Copy out the lines below that hold the word "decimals".
[INPUT MATERIAL — start]
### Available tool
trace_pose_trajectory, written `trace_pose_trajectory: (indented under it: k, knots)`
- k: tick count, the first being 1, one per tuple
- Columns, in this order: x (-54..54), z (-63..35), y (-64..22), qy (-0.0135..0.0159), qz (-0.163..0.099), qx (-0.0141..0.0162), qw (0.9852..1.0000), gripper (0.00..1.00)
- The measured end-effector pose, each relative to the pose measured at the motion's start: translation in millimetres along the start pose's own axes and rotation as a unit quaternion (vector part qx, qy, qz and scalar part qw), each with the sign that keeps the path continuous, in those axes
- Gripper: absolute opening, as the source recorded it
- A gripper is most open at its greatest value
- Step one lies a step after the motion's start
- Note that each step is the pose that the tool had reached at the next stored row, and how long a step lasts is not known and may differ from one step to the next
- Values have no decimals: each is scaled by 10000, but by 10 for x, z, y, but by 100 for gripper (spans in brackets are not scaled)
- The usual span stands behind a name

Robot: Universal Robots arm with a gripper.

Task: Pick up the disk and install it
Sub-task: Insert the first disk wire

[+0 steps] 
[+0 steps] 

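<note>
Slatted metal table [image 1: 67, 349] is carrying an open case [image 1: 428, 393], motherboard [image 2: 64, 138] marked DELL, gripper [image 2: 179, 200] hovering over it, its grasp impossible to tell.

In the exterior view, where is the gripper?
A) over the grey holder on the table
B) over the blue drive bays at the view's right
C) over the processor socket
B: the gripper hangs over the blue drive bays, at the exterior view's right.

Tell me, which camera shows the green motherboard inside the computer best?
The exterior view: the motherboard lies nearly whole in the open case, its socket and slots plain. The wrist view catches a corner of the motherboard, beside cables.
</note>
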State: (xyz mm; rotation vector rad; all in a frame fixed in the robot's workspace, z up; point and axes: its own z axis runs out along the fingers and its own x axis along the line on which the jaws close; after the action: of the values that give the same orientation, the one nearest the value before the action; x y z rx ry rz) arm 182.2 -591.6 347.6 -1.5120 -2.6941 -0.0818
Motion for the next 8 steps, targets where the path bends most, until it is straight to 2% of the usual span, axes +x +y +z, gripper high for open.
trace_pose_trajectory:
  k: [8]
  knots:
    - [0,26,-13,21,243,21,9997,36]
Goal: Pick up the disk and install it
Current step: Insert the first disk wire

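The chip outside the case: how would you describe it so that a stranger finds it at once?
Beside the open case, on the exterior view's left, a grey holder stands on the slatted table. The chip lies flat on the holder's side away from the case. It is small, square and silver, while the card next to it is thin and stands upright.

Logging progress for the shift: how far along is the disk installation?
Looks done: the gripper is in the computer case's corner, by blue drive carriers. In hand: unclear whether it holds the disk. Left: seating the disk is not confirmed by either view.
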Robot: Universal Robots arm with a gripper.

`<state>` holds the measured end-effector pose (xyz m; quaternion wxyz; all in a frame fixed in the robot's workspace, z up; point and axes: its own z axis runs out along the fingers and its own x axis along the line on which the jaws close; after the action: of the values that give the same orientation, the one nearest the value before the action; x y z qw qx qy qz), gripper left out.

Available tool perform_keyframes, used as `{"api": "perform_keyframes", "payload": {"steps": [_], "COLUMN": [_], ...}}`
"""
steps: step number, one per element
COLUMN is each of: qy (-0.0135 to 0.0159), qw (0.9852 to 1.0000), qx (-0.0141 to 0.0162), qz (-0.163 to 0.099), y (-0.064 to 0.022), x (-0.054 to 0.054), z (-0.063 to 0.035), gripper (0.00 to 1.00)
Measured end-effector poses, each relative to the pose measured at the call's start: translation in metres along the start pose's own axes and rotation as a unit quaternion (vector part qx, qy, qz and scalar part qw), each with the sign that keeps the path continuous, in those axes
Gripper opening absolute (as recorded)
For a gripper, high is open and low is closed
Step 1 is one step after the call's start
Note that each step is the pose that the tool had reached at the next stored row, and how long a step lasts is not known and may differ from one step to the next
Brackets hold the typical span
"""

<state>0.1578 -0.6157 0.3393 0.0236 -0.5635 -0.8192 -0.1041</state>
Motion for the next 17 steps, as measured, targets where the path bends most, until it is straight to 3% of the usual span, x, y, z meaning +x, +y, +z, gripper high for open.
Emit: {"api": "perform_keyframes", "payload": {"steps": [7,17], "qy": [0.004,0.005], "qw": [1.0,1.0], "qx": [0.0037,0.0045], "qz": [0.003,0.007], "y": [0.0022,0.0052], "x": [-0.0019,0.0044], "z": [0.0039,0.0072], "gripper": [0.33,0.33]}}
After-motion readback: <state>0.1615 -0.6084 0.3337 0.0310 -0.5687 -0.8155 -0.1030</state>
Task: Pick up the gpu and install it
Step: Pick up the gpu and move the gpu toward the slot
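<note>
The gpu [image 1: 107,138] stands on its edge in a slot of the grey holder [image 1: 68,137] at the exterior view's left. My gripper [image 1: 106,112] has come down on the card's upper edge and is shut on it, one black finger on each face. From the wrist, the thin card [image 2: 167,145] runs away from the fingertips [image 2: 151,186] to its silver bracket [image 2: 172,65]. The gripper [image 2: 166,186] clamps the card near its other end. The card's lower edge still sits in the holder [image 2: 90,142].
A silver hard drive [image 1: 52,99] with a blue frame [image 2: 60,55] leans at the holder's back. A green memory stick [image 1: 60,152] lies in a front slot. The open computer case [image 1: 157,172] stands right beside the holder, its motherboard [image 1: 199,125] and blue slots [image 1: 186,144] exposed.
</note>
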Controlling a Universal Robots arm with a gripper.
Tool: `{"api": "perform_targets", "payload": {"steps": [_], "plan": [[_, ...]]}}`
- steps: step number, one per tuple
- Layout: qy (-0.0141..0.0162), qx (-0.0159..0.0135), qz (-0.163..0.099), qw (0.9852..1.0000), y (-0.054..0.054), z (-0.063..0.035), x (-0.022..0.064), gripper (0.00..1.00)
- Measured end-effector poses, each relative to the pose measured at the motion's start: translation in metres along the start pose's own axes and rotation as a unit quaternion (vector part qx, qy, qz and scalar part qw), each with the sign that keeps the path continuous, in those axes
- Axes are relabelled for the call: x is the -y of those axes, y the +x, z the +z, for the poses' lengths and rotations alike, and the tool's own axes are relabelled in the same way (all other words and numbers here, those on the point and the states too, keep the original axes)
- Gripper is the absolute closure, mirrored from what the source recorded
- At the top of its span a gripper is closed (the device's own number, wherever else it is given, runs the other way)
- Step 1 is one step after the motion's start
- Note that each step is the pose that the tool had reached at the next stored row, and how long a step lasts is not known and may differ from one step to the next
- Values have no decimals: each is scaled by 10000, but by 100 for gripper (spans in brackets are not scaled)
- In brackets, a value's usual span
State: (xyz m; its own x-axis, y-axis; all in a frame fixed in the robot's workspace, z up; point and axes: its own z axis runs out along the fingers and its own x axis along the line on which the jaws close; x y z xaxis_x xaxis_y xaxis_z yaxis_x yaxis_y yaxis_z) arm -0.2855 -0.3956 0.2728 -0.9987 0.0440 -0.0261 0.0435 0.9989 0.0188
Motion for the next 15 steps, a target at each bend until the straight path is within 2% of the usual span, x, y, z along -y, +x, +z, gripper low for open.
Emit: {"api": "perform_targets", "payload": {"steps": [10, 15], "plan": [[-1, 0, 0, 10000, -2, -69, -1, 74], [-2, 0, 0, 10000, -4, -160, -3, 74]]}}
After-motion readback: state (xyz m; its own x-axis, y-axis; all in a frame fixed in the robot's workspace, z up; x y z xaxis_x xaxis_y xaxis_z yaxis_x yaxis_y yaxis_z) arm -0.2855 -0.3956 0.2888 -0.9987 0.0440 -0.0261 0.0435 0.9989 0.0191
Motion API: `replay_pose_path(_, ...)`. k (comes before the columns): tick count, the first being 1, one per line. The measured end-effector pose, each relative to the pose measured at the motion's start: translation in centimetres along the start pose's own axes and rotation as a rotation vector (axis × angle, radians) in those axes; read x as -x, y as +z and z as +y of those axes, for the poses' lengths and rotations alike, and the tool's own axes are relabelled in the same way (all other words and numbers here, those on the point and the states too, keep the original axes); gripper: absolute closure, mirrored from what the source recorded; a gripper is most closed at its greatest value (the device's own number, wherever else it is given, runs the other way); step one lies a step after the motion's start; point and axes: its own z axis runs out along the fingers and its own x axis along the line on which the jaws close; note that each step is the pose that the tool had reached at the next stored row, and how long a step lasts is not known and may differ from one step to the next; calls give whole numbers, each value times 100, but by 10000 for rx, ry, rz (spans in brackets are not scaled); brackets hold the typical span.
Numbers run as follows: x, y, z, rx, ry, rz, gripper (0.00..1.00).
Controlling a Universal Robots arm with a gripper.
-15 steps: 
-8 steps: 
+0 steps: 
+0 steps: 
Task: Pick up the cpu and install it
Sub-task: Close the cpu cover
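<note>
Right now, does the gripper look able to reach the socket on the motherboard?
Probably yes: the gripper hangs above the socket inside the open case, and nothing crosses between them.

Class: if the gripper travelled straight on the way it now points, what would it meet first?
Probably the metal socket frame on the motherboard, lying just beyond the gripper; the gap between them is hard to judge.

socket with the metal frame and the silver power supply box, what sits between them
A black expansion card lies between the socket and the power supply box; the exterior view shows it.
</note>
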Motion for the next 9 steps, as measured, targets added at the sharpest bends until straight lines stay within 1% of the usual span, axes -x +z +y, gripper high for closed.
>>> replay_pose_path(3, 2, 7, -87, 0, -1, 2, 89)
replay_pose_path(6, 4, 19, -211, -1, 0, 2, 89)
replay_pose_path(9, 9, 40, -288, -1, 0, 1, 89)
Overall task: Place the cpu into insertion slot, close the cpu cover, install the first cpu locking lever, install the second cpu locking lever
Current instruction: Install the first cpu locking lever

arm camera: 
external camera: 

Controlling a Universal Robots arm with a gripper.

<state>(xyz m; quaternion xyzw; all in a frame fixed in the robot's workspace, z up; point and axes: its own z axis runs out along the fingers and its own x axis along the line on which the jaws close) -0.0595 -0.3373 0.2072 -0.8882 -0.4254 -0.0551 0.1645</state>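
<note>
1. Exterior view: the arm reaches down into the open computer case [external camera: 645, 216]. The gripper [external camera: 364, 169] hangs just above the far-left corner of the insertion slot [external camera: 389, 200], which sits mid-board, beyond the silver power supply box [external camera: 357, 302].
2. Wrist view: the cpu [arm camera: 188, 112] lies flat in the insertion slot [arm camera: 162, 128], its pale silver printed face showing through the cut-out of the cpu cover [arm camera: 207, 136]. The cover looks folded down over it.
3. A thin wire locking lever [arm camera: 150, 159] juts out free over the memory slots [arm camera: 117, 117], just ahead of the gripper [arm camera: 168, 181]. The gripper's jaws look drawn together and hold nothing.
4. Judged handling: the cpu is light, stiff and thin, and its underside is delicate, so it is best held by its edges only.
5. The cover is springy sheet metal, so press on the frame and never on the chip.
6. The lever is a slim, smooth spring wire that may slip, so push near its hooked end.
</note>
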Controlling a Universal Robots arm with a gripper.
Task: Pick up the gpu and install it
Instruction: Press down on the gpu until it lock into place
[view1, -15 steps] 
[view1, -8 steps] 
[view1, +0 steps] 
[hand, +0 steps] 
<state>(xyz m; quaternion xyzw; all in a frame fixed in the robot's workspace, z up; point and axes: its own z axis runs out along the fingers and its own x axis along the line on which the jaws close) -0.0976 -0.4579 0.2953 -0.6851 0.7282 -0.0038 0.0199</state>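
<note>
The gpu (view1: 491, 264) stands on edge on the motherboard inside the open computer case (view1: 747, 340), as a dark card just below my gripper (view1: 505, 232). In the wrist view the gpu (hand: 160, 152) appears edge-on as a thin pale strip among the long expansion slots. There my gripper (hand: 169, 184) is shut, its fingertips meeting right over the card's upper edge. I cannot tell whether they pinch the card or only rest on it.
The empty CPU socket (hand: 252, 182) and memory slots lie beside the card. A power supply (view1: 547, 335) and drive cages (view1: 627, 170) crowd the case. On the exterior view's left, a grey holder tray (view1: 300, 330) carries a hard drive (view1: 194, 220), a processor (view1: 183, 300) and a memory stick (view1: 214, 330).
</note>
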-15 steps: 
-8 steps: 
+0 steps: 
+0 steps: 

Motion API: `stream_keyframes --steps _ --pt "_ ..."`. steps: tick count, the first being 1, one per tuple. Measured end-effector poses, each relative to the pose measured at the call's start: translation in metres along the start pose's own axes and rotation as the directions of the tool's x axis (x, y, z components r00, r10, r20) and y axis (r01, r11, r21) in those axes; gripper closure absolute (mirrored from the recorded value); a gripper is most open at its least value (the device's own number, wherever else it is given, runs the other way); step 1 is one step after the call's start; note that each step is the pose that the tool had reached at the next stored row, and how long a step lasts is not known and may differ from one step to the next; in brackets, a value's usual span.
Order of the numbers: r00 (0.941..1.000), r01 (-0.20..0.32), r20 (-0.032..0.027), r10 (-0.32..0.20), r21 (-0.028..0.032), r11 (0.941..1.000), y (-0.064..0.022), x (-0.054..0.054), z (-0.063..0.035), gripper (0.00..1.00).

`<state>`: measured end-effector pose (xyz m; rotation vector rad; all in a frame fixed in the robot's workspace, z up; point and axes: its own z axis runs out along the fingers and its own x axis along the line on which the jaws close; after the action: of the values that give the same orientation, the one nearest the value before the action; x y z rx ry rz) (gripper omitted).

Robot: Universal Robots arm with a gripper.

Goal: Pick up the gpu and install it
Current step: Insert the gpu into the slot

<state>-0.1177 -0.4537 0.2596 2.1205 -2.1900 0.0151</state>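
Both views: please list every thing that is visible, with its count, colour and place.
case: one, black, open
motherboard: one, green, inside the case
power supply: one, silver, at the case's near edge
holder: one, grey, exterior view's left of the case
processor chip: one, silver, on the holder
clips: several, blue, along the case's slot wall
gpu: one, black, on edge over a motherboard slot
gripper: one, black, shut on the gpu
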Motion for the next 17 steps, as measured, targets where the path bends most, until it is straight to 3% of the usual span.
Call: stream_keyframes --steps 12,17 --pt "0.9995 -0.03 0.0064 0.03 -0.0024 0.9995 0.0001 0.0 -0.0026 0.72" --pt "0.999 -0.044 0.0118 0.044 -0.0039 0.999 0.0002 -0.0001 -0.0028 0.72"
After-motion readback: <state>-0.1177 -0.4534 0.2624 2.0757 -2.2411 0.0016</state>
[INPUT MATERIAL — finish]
**ANSWER TO THIS PROBLEM**:
- Values have no decimals: each is scaled by 10000, but by 10 for x, z, y, but by 100 for gripper (spans in brackets are not scaled)
- Values have no decimals: each is scaled by 10000, but by 100 for gripper (spans in brackets are not scaled)

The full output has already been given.